We address first petitioner's argument that the Board's action constituted an unconstitutional assertion of judicial authority. Article V, section 1 of the Florida Constitution draws a distinction between "judicial power" and "quasi-judicial power." Although the constitution does not define these terms, it provides in pertinent part:
The judicial power shall be vested in a supreme court, district courts of appeal, circuit courts and county courts. No other courts may be established by the state, any political subdivision or any municipality... . Commissions established by law, or administrative officers or bodies may be granted quasi-judicial power in matters connected with the functions of their offices.
In the present case, two aspects of the Board's actions constitute invalid exercises of judicial authority. First, the Board awarded Burroughs a substantial monetary recovery against Local 478. This award included backpay, "front pay," and attorney's fees, together with a mandatory injunctive decree that the Local modify its bylaws to include procedures dealing with sexual harassment and report its efforts back to the Board. Remedies such as backpay and front pay are generally regarded as equitable in nature. E.g., Sullivan v. School Board of Pinellas County, 773 F.2d 1182, 1187 (11th Cir.1985) (claims for backpay are equitable whether sought under Title VII or Civil Rights Act of 1964). The award of such damages is a judicial function. See Southern Bell Telephone & Telegraph Co. v. Mobile America Corp., 291 So.2d 199, 202 (Fla. 1974) (the circuit court rather than the Public Service Commission had jurisdiction over claim for money damages against telephone company); cf. Broward County v. La Rosa, 505 So.2d 422 (Fla. 1987) (county ordinance empowering local administrative agency to award actual damages violates both article I, section 22 and article II, section 3 of the Florida Constitution), approving 484 So.2d 1374 (Fla. 4th DCA 1986); Hyman v. State, Dep't of Business Regulation, 431 So.2d 603 (Fla. 3d DCA 1983) (pari-mutuel wagering division's purse redistribution rule was invalidated by article I, section 18 of the Florida Constitution).
By construing specifically an ordinance patterned after Title VII which defines employment discrimination in general terms, the Board has assumed the uniquely judicial task of interpreting the law. "It is emphatically the province and duty of the judicial department to say what the law is." Marbury v. Madison, 1 Cranch, 137, 177, 2 L.Ed. 60, 73 (1803).

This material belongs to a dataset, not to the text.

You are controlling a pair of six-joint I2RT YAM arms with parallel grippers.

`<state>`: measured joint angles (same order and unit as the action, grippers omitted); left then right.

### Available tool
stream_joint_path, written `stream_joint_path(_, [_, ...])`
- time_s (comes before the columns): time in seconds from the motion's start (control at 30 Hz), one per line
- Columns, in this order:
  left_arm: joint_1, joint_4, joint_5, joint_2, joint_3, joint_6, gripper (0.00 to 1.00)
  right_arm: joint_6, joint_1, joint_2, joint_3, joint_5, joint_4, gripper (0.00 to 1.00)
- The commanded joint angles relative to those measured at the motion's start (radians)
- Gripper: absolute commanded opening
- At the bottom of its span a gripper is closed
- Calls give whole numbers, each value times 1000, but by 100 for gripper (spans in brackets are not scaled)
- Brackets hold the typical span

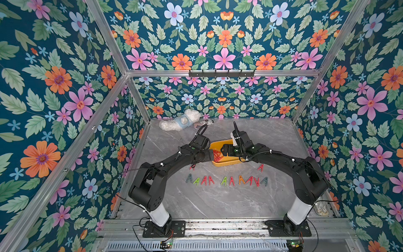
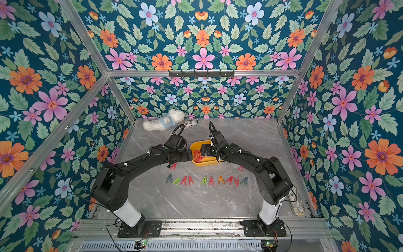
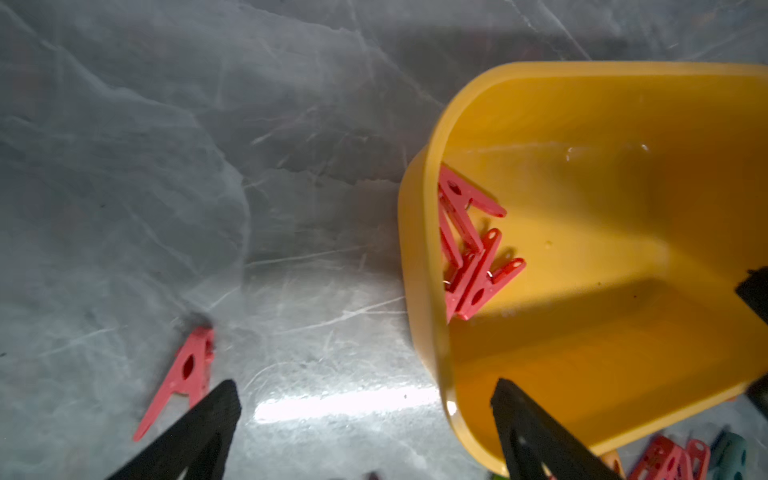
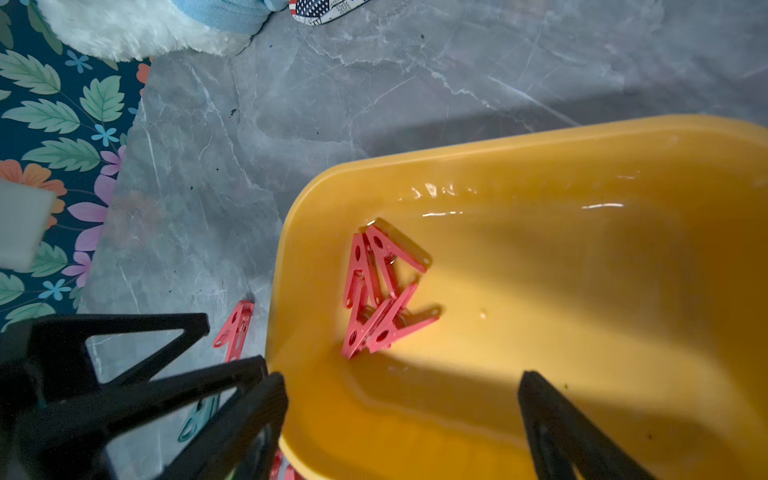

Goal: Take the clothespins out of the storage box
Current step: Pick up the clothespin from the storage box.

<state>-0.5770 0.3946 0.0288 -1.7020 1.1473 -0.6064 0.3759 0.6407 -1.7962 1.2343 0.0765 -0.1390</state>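
At the left edge of the worktop (image 1: 196, 203) we see an open strip of marble between the wall and the left arm. It runs to the far corner, where a plush toy (image 1: 180, 122) and a shoe (image 1: 206, 123) lie against the back wall.

A loose red pin (image 3: 178, 378) lies flat on the marble just outside the box. The left end effector (image 3: 365, 392) is spread wide and holds nothing. One finger is beside that pin and the other is over the box wall, so it straddles the left rim.

The yellow box (image 1: 226, 163) sits mid-worktop between the two wrists, with open marble behind it. The pins (image 4: 382, 295) inside are all red. They are heaped against the left wall, touching one another, and the rest of the box floor is bare.

The right end effector (image 4: 404, 378) is also wide and empty. One finger is at the left rim and the other over the box floor, with the heap ahead of the gap.

In both top views, a row (image 1: 231, 181) of grey, green, red and orange pins lies in front of the box, parallel to the front edge and apart from the box. Open marble separates it from the arm bases. A single red pin (image 1: 260, 167) lies just behind the row's right end, by the right forearm.

At the right edge a pale item (image 1: 321, 208) rests beside the rail; we cannot tell what it is.
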Motion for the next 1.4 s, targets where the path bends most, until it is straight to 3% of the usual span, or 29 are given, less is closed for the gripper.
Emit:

We next address the issue of whether the ordinance conflicts with a state statute on the same subject and is therefore unenforceable. The home rule charter which was preserved from the 1885 constitution, provides at article VIII, § 11(9) that:
It is declared to be the intent of the Legislature .. . that the provisions of this Constitution and general laws which shall relate to Dade County ... shall be the supreme law in Dade County, Florida, except as expressly provided herein and this section shall be strictly construed to maintain such supremacy of this Constitution and of the Legislature in the enactment of general laws pursuant to this Constitution.
Art. VIII, § 11(9), Fla. Const. (1885), adopted in art. VIII § 6(e), Fla. Const. (1968).
It is clear, therefore, the home rule authorization recognizes that the supremacy of state legislation must be preserved.
The Board's exercise of jurisdiction in this matter has brought into conflict certain provisions of the Human Rights Act of 1977 [Chap. 760, Fla. Stat. (1985)] with the Dade County ordinance, art. III, § 11A, Dade County Code.